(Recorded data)
* * *

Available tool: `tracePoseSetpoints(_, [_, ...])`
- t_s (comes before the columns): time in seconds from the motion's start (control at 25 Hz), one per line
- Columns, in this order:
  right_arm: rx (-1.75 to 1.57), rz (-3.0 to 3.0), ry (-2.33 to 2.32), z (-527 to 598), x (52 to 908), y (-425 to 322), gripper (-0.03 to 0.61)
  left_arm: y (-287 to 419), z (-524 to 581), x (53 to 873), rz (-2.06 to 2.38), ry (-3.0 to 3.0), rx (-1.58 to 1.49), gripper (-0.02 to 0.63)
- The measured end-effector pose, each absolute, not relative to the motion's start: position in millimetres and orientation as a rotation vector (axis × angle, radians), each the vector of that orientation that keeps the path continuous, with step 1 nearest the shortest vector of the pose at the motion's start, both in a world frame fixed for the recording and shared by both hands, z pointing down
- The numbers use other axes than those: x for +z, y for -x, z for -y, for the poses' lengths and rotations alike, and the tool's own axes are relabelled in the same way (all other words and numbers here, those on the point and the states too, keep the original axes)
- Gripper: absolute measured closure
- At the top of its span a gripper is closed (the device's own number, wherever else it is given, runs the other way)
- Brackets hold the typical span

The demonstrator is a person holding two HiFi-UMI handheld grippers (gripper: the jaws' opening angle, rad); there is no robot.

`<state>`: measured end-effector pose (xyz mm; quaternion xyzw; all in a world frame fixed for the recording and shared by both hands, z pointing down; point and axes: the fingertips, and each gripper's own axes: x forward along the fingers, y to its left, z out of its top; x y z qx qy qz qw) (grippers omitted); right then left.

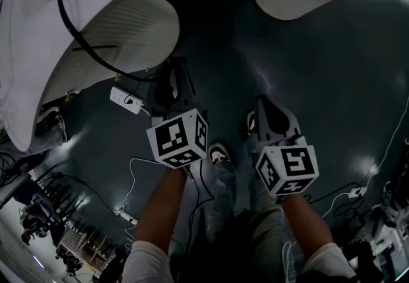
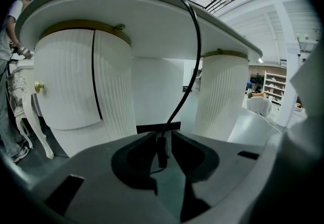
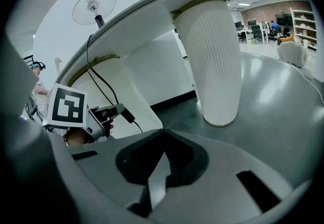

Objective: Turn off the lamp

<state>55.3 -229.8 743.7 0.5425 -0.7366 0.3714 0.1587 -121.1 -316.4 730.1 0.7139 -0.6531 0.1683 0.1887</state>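
Note:
The lamp (image 3: 94, 6) stands on the white table (image 3: 152, 10); only its round base and dark stem show. Its black cord (image 2: 195, 51) hangs over the table edge and runs down to a small black inline switch (image 2: 161, 151). My left gripper (image 2: 163, 138) is shut on that switch, below the tabletop. The right gripper view shows the same grip from the side: left gripper (image 3: 112, 112), switch (image 3: 128, 115). In the head view the cord (image 1: 77, 36) loops down to the left gripper (image 1: 174, 69). My right gripper (image 3: 163, 134) is shut on nothing and hangs to its right (image 1: 265, 103).
Two ribbed white table legs (image 2: 81, 86) (image 3: 212, 61) stand on the dark glossy floor. A white power strip (image 1: 126, 99) and loose cables lie on the floor. A person (image 2: 9, 66) stands at the far left by an ornate white cabinet (image 2: 30, 112).

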Motion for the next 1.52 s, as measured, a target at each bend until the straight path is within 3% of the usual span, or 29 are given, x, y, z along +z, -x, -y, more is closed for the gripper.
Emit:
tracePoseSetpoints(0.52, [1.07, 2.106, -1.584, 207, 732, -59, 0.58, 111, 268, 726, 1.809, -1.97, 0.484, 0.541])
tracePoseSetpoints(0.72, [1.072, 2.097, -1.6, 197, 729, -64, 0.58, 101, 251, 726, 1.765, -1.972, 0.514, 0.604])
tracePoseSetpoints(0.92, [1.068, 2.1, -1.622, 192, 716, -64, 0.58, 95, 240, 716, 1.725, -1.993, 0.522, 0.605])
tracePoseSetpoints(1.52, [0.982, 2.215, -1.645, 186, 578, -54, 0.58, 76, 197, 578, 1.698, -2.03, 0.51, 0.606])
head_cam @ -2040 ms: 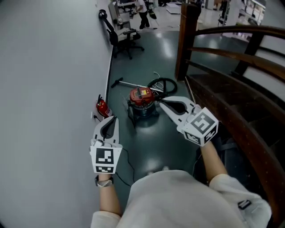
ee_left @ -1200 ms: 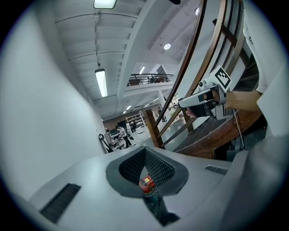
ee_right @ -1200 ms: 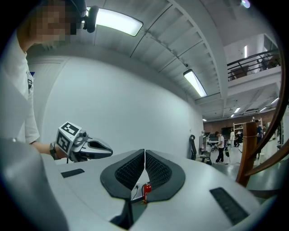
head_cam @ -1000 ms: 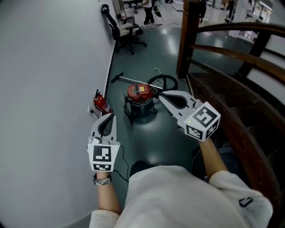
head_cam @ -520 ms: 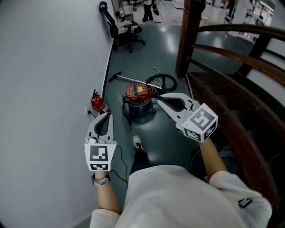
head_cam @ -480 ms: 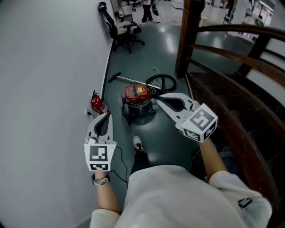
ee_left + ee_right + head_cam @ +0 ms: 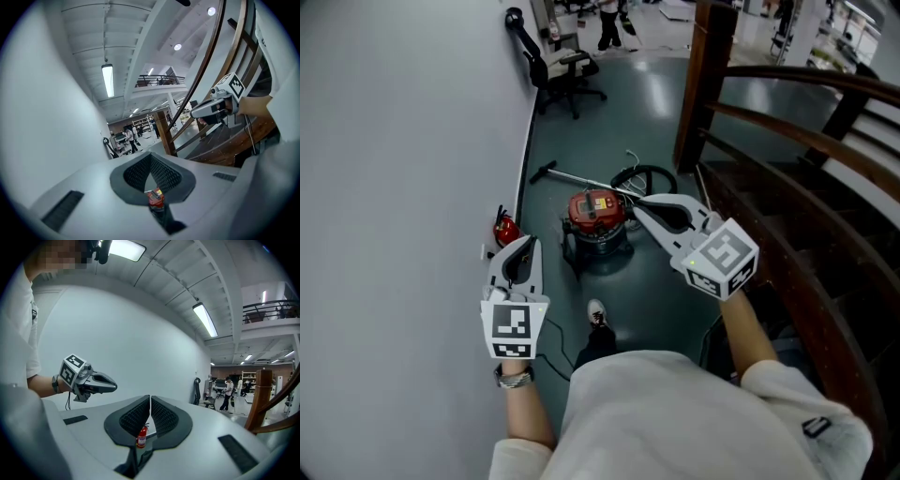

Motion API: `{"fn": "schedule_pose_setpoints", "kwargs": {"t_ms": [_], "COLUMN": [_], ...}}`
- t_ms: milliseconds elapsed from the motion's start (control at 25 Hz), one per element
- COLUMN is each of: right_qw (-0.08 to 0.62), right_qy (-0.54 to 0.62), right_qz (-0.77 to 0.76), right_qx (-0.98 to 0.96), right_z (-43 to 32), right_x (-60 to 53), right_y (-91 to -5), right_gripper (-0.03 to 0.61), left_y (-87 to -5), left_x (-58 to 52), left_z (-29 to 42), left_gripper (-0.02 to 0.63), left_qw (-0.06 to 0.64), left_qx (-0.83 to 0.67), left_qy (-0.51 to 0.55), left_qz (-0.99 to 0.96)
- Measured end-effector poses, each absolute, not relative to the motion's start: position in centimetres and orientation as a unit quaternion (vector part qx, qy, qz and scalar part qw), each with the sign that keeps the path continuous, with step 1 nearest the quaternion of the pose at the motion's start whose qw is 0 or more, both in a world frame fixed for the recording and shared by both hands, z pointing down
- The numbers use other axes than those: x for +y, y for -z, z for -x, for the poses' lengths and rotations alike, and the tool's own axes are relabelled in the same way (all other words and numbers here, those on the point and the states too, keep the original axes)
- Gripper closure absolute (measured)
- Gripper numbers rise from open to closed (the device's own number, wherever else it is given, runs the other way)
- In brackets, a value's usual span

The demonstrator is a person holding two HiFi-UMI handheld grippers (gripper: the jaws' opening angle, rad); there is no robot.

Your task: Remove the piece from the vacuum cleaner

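The vacuum cleaner [image 7: 597, 211], a dark drum with a red top, stands on the dark floor ahead of me. Its black hose [image 7: 643, 176] coils behind it, and a metal wand [image 7: 572, 177] lies on the floor beside the hose. My left gripper [image 7: 528, 244] hangs shut and empty, left of the vacuum and short of it. My right gripper [image 7: 638, 202] is shut and empty too, its tips level with the vacuum's right side in the head view. The left gripper view shows the vacuum [image 7: 155, 198] small beyond the shut jaws.
A red fire extinguisher [image 7: 504, 228] stands by the white wall [image 7: 403, 169] on the left. A wooden staircase with a curved railing [image 7: 797, 187] fills the right. An office chair [image 7: 555, 67] stands farther along the wall. My shoe [image 7: 597, 312] shows below the vacuum.
I have walked toward the vacuum, which now sits lower and nearer in the head view. A shoe has stepped into view. Both grippers moved along with me and stayed shut.
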State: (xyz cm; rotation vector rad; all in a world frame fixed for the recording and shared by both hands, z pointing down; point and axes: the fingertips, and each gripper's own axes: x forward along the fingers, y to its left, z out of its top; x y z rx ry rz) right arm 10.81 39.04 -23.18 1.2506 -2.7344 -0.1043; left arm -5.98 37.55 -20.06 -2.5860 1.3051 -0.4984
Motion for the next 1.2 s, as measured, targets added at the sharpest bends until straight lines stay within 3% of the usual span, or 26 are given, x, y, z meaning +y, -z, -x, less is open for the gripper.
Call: {"fn": "schedule_pose_setpoints", "kwargs": {"t_ms": [1200], "right_qw": [0.118], "right_qy": [0.011], "right_qz": [-0.404], "right_qx": [-0.907], "right_z": [-5.9], "right_x": [24.1], "right_y": [20.0], "right_gripper": [0.549], "left_y": [17.2], "left_x": [21.9], "left_z": [9.9], "left_gripper": [0.613], "left_qw": [0.055], "left_qx": [0.423], "left_qy": [0.181], "left_qz": [0.886]}}
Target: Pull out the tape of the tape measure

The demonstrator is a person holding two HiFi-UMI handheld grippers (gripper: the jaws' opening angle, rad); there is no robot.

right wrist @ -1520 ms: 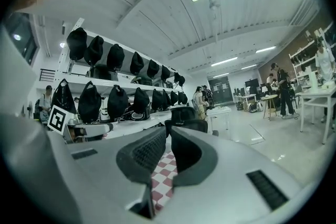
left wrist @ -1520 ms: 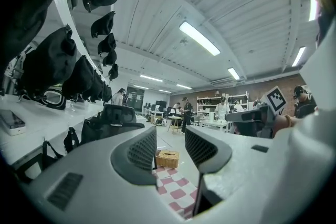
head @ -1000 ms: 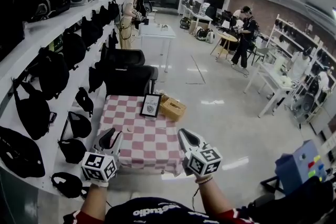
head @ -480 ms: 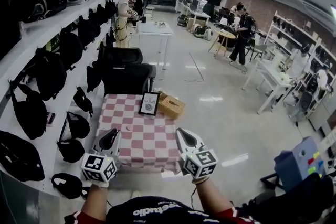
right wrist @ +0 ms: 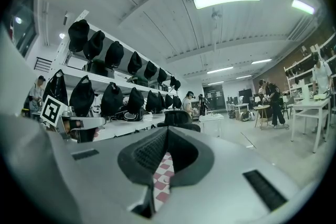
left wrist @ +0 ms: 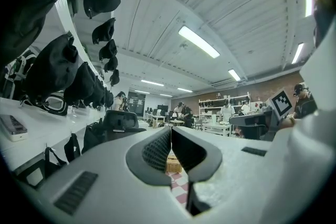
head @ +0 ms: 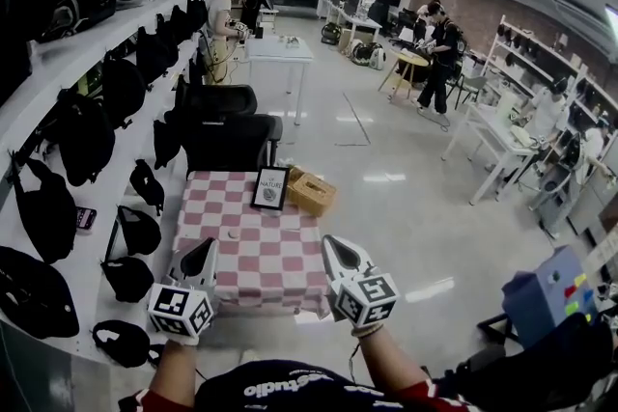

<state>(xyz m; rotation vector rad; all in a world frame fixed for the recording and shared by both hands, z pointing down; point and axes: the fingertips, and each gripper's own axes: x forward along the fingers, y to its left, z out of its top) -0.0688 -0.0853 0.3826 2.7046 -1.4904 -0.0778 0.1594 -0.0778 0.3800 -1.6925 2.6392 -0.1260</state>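
We hold both grippers level at the near edge of the table (head: 263, 258) with the pink and white checkered cloth. The left gripper (left wrist: 170, 129) has just been closing its jaws; now the tips touch each other and nothing is between them. The right gripper (right wrist: 167, 129) has its jaws together too, and it is also empty. On the cloth, well apart from both grippers, lies a small pale round thing (head: 232, 233). It is too small for us to say surely that it is the tape measure. Near the far edge stands a framed sign (head: 270, 189), and just beside it a woven box (head: 311, 194).
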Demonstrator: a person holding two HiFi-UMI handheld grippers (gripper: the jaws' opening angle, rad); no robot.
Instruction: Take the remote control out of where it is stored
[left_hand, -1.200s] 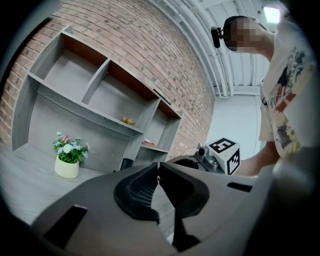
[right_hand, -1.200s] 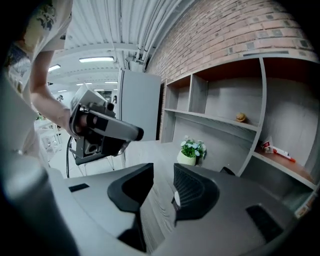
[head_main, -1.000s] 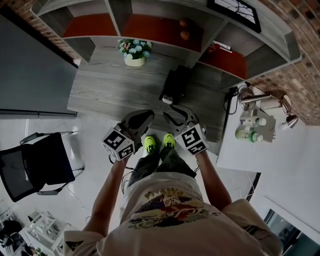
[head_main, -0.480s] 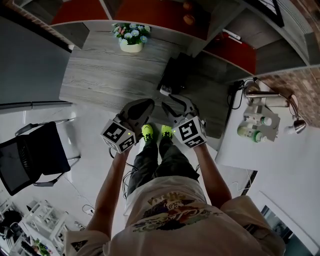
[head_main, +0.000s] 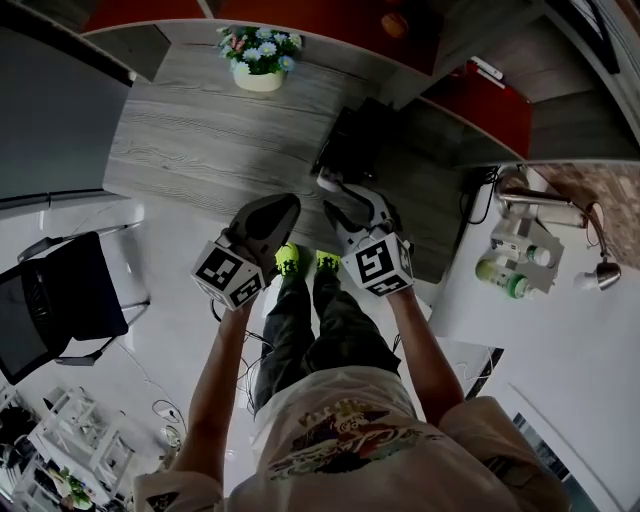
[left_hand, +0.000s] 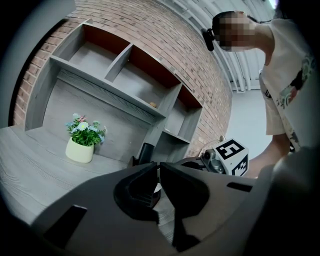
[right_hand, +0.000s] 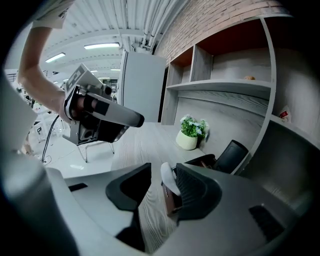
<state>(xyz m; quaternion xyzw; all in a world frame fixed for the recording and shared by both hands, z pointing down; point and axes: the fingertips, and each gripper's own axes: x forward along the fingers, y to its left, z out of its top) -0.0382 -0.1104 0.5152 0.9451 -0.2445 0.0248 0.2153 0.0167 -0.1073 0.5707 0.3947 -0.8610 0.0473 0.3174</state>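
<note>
Right gripper view shows the reach in hand: right gripper (right_hand: 156, 175), jaws just opening, frames the white end of the remote control (right_hand: 168, 178) in its desk holder (right_hand: 205, 161), untouched; left gripper (left_hand: 159, 169) closed, empty; next, advance and pinch it.

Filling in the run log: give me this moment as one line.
phase: reach | right gripper: open, jaws just opening, remote end in gap, ungripped | left gripper: shut, empty | remote: in black holder
</note>
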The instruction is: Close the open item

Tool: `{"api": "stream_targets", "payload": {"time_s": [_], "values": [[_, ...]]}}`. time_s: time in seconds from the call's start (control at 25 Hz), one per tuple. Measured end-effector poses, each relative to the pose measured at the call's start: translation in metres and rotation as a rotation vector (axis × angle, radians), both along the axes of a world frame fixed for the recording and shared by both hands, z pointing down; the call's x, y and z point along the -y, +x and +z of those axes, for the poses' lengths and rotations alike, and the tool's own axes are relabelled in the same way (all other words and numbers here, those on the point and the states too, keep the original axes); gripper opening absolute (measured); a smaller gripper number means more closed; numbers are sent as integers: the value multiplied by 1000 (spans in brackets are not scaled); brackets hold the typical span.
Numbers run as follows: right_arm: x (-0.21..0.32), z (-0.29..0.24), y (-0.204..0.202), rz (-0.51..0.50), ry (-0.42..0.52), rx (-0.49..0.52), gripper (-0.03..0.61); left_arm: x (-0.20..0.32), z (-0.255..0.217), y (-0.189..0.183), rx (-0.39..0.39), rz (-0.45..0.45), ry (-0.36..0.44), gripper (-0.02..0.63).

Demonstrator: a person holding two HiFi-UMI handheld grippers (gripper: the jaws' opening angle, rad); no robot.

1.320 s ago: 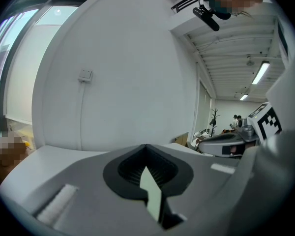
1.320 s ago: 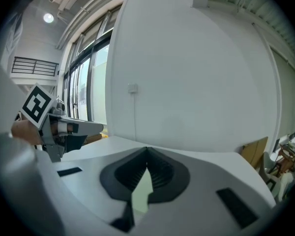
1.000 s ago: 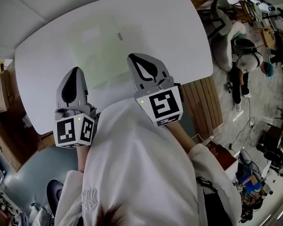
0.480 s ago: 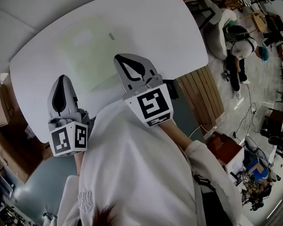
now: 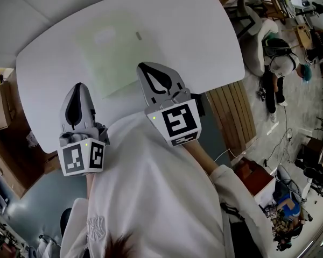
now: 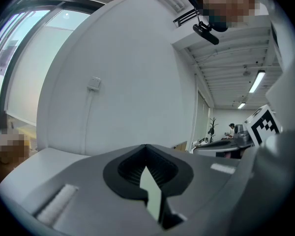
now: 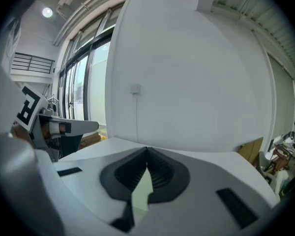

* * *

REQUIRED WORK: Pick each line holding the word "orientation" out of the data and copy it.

TASK SOLUTION:
- The measured end-effector pose, each absolute, not relative to the motion's start: position in millimetres and orientation as a rotation vector (axis × angle, radians), each the vector of that orientation that keeps the path continuous, with step 1 nearest the shortest vector of the pose at the motion's start, both in a world frame fixed for the recording and shared by both hands, z pointing down
- Measured end-effector poses, each absolute, not relative to the motion's start: position in centimetres and orientation as a unit quaternion (vector part qx, qy, qz and scalar part qw), each with the sign that keeps the path continuous, with step 1 nearest the quaternion of the pose at the motion's start whose qw is 0 or more, both in a world frame fixed for the recording and shared by both hands, z pointing down

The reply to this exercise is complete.